What to produce
Apart from the pictures, return every line of the listing exactly.

Data segment
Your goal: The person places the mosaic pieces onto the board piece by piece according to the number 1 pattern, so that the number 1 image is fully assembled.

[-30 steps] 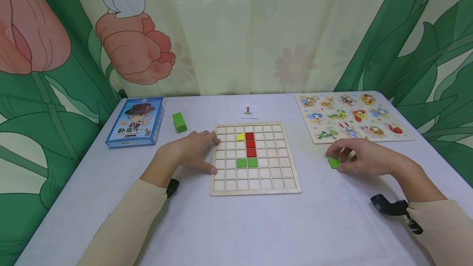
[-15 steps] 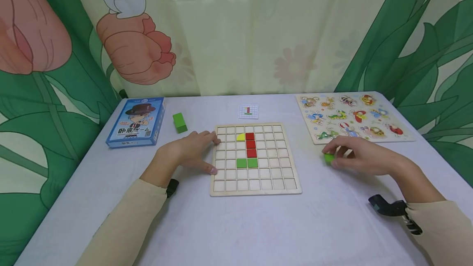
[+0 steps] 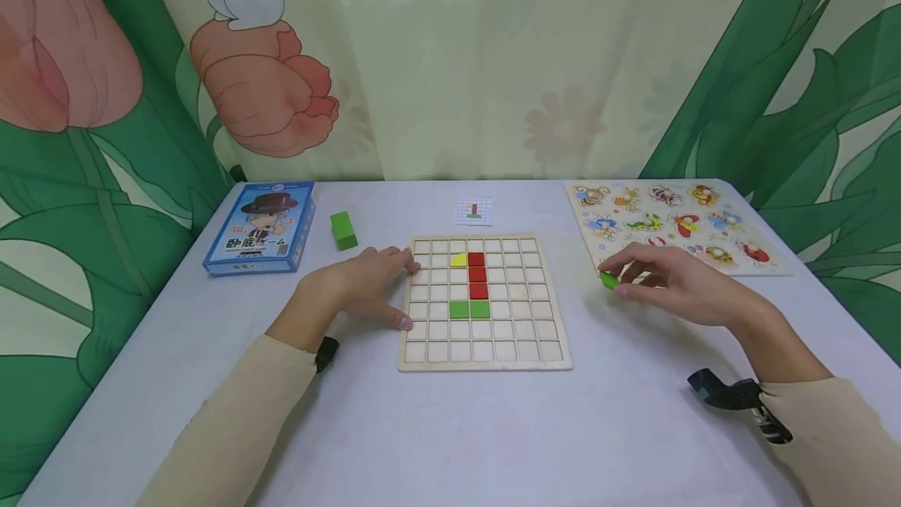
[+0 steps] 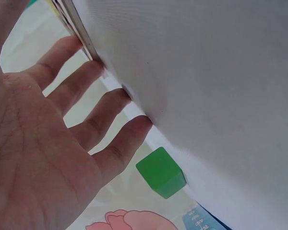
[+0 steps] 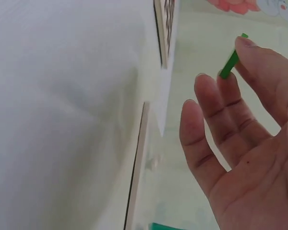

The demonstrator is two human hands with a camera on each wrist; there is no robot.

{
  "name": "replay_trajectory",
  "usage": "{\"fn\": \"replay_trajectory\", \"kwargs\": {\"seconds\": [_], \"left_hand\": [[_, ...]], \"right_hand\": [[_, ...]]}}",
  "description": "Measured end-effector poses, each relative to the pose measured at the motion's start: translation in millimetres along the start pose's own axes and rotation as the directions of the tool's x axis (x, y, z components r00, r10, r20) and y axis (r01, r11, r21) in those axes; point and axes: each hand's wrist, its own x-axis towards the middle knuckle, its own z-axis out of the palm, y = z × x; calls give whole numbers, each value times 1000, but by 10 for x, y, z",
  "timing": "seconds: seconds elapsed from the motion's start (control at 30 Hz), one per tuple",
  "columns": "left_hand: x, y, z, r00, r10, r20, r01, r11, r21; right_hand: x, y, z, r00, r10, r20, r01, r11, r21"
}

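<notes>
My right hand (image 3: 665,280) pinches a thin green tile (image 5: 229,65) between thumb and fingertips, a little above the tablecloth right of the grid board. The square wooden grid board (image 3: 521,358) lies flat mid-table. Set in its cells are three red tiles (image 3: 477,275) in a column, a yellow piece (image 3: 458,260) beside the top one, and two green tiles (image 3: 468,309) below. My left hand (image 3: 362,284) rests at the board's left edge, thumb and fingers spread along it. In the left wrist view its fingers are extended, with fingertips close to the table.
A green block (image 3: 343,230) lies behind the left hand, beside a blue game box (image 3: 260,229). Behind the board is a small pattern card (image 3: 475,212) with a grid drawing. At back right lies an insect puzzle board (image 3: 622,202), partly overlapped by the right hand.
My right hand has picked the green tile up from the table and carried it slightly left and away from me. The left hand and the grid board have stayed in place.
</notes>
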Motion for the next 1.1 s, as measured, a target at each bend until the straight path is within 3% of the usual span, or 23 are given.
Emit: {"fn": "replay_trajectory", "kwargs": {"seconds": [0.4,0.67,1.1], "left_hand": [[35,10,-1,999,-29,14,29,1000,-4],[20,21,-18,1000,-15,10,15,1000,-9],[18,8,-5,1000,-12,1,12,1000,-9]], "right_hand": [[252,-106,82,994,-105,-39,108,991,73],[418,-145,152,994,-102,-34,104,990,90],[663,-280,337,993,-110,50,100,979,181]]}}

Completed task
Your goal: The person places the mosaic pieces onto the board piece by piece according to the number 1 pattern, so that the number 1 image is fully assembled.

[-30 steps] 
[-15 steps] 
[+0 steps] 
[+0 steps] 
[+0 steps] 

The demonstrator is two human hands with a camera on each wrist; there is no robot.

{
  "name": "replay_trajectory",
  "usage": "{\"fn\": \"replay_trajectory\", \"kwargs\": {\"seconds\": [_], \"left_hand\": [[_, ...]], \"right_hand\": [[_, ...]]}}",
  "description": "Measured end-effector poses, each relative to the pose measured at the motion's start: translation in millimetres along the start pose's own axes and rotation as the directions of the tool's x axis (x, y, z components r00, r10, r20) and y axis (r01, r11, r21) in those axes; point and axes: each hand's wrist, its own x-axis towards the middle knuckle, its own z-axis out of the palm, y = z × x; calls give whole numbers, each value times 1000, but by 10 for x, y, z",
  "timing": "seconds: seconds elapsed from the motion's start (control at 30 Hz), one per tuple",
  "columns": "left_hand: x, y, z, r00, r10, r20, r01, r11, r21; right_hand: x, y, z, r00, r10, r20, r01, r11, r21"
}

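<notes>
My right hand (image 3: 665,280) pinches a thin green tile (image 5: 229,65) between thumb and fingertips, a little above the tablecloth right of the grid board. The square wooden grid board (image 3: 521,358) lies flat mid-table. Set in its cells are three red tiles (image 3: 477,275) in a column, a yellow piece (image 3: 458,260) beside the top one, and two green tiles (image 3: 468,309) below. My left hand (image 3: 362,284) rests at the board's left edge, thumb and fingers spread along it. In the left wrist view its fingers are extended, with fingertips close to the table.
A green block (image 3: 343,230) lies behind the left hand, beside a blue game box (image 3: 260,229). Behind the board is a small pattern card (image 3: 475,212) with a grid drawing. At back right lies an insect puzzle board (image 3: 622,202), partly overlapped by the right hand.
My right hand has picked the green tile up from the table and carried it slightly left and away from me. The left hand and the grid board have stayed in place.
</notes>
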Motion for the next 1.1 s, as measured, a target at each bend until the straight path is within 3% of the usual span, or 23 are given.
Emit: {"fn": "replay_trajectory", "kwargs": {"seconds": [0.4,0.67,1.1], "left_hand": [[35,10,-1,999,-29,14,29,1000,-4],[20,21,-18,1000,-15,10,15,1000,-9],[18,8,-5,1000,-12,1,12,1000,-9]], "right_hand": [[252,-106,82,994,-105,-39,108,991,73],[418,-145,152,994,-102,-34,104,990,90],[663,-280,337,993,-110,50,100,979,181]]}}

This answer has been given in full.